Definition
Eine erste‑Ordnung‑Theorie, deren Axiome ausschließlich Gleichungen zwischen Termen über einer Signatur sind; ihre Modelle sind genau die Algebren, in denen die angegebenen Identitäten universell gelten.
Prinzip
Prinzip
Verwende äquationale Axiome (Identitäten) als einzige Form der Behauptung, sodass Schlussfolgerungen auf Substitution, Reflexivität, Symmetrie, Transitivität und Kongruenzregeln für Terme beruhen; äquationale Theorien entsprechen Klassen, die unter den äquationalen Abschlussoperatoren der universellen Algebra stehen.
Demonstration
Demonstration
Die äquationale Theorie der Halbgruppen ist die Menge aller Identitäten der binären Operation, die in jeder Halbgruppe gelten (z.
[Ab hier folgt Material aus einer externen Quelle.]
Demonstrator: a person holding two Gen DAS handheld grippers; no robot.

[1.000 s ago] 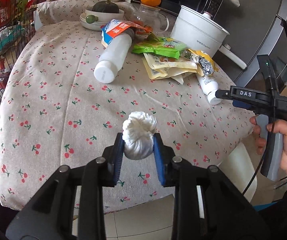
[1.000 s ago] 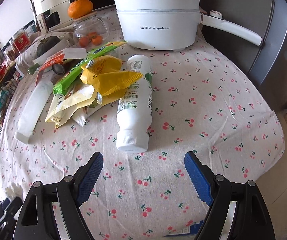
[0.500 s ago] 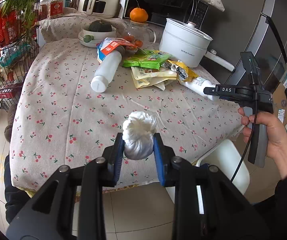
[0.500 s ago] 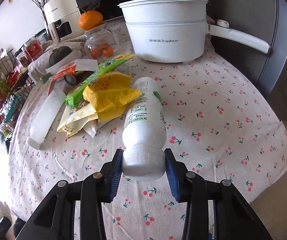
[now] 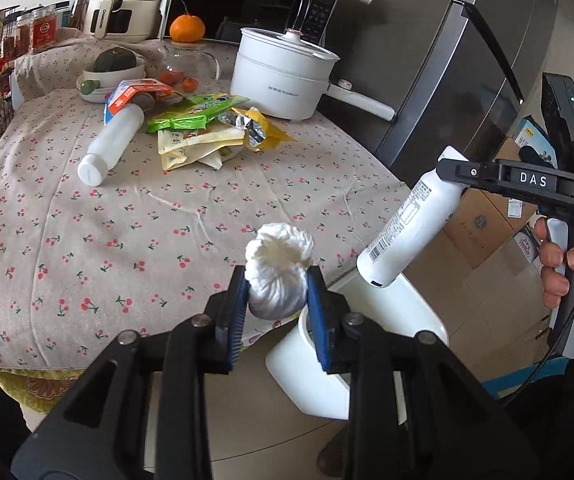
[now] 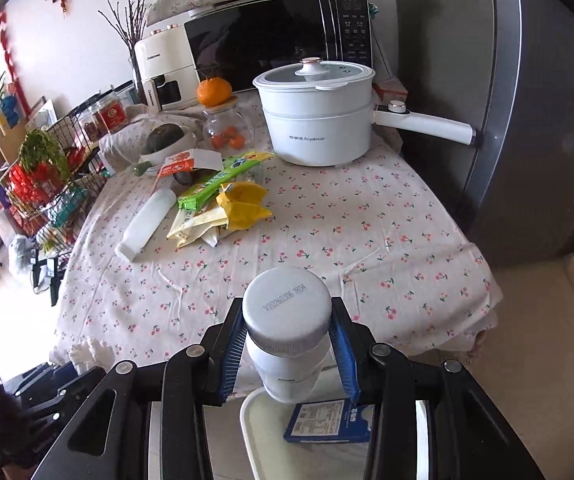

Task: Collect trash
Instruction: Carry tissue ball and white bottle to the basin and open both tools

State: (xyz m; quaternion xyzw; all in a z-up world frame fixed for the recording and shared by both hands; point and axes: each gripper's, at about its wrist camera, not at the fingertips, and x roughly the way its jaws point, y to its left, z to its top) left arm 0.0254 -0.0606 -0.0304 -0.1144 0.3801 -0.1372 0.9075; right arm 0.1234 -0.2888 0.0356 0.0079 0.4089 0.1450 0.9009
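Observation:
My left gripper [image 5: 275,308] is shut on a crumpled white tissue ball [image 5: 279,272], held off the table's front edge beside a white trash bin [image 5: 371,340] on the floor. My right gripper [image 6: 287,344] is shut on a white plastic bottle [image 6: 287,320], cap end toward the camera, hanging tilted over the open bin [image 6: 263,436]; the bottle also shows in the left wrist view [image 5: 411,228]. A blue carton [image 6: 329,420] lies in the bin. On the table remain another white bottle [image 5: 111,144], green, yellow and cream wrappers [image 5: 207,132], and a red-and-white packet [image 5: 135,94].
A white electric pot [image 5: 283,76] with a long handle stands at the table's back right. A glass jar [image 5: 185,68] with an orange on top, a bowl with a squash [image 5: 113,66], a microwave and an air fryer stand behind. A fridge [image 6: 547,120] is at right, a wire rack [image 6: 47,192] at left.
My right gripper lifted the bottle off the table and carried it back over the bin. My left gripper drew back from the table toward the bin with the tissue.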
B. Assoziativität als Grundaxiom); die Frage, ob eine gegebene Identität aus der Theorie folgt, lässt sich auf Manipulationen in freien Termalgebren oder auf Wortumformungstechniken für die Signatur zurückführen.
Fehlanwendung
Fehlanwendung
Zu erwarten, äquationale Theorien erfassten Eigenschaften, die Existenzquantoren erfordern (etwa ‚es existiert ein idempotentes Element‘, sofern Idempotenten nicht als Funktionen definiert sind) oder Ordnungsrelationen; der Versuch, solche Eigenschaften allein durch Identitäten zu axiomatisieren, schlägt oft fehl oder erzwingt unnatürliche Kodierungen.
Konsequenz
Konsequenz
Äquationale Theorien liefern robuste algebraische Folgen: Sie garantieren die Existenz freier Algebren, erlauben algorithmische Term‑Rewriting‑ und Unifikationsmethoden und erzeugen Kongruenz‑ und Quotientenkonstruktionen, die durch syntaktische Gleichungen gesteuert werden.
Umkehrung
Umkehrung
Ersetzt man äquationale Axiome durch beliebige erste‑Ordnungssätze, erhöht sich die Ausdruckskraft (Man kann Existenz und Ordnungs‑Eigenschaften formulieren), aber viele äquationale Vorteile wie unmittelbare freie Konstruktionen und rein syntaktische äquationale Deduktion gehen verloren.
Abgrenzung
Abgrenzung
Trifft streng auf Axiome zu, die universell quantifizierte Gleichungen zwischen Termen in einer festen Signatur sind; schließt Horn‑Implikationen, die nicht äquivalent zu Mengen von Identitäten sind, Existenzaussagen und wesentlich zweite‑ordentliche Eigenschaften oder nicht‑funktionale Relationen aus, sofern sie nicht als Operationen kodiert werden.
Semantische Spannung
Semantische Spannung
Es besteht Spannung zwischen der entscheidungsfähigen, syntaktischen Natur äquationaler Folgerung und der reicheren Semantik vollständiger erster‑Ordnungstheorien: Manche natürlichen algebraischen Phänomene sind nicht äquational ausdrückbar, was einen Trade‑off zwischen Ausdruckskraft und Einfachheit algebraischer Abschlüsse erzeugt.
Synthese
Synthese
Eine äquationale Theorie besteht aus Identitäten, die Termoperationen in einer Signatur einheitlich beschränken; ihre Modelle bilden eine äquational abgeschlossene Klasse mit freien Objekten und algorithmischen syntaktischen Methoden zur Herleitung von Identitäten und bilden damit die Basis viel universeller algebraischer Argumentation.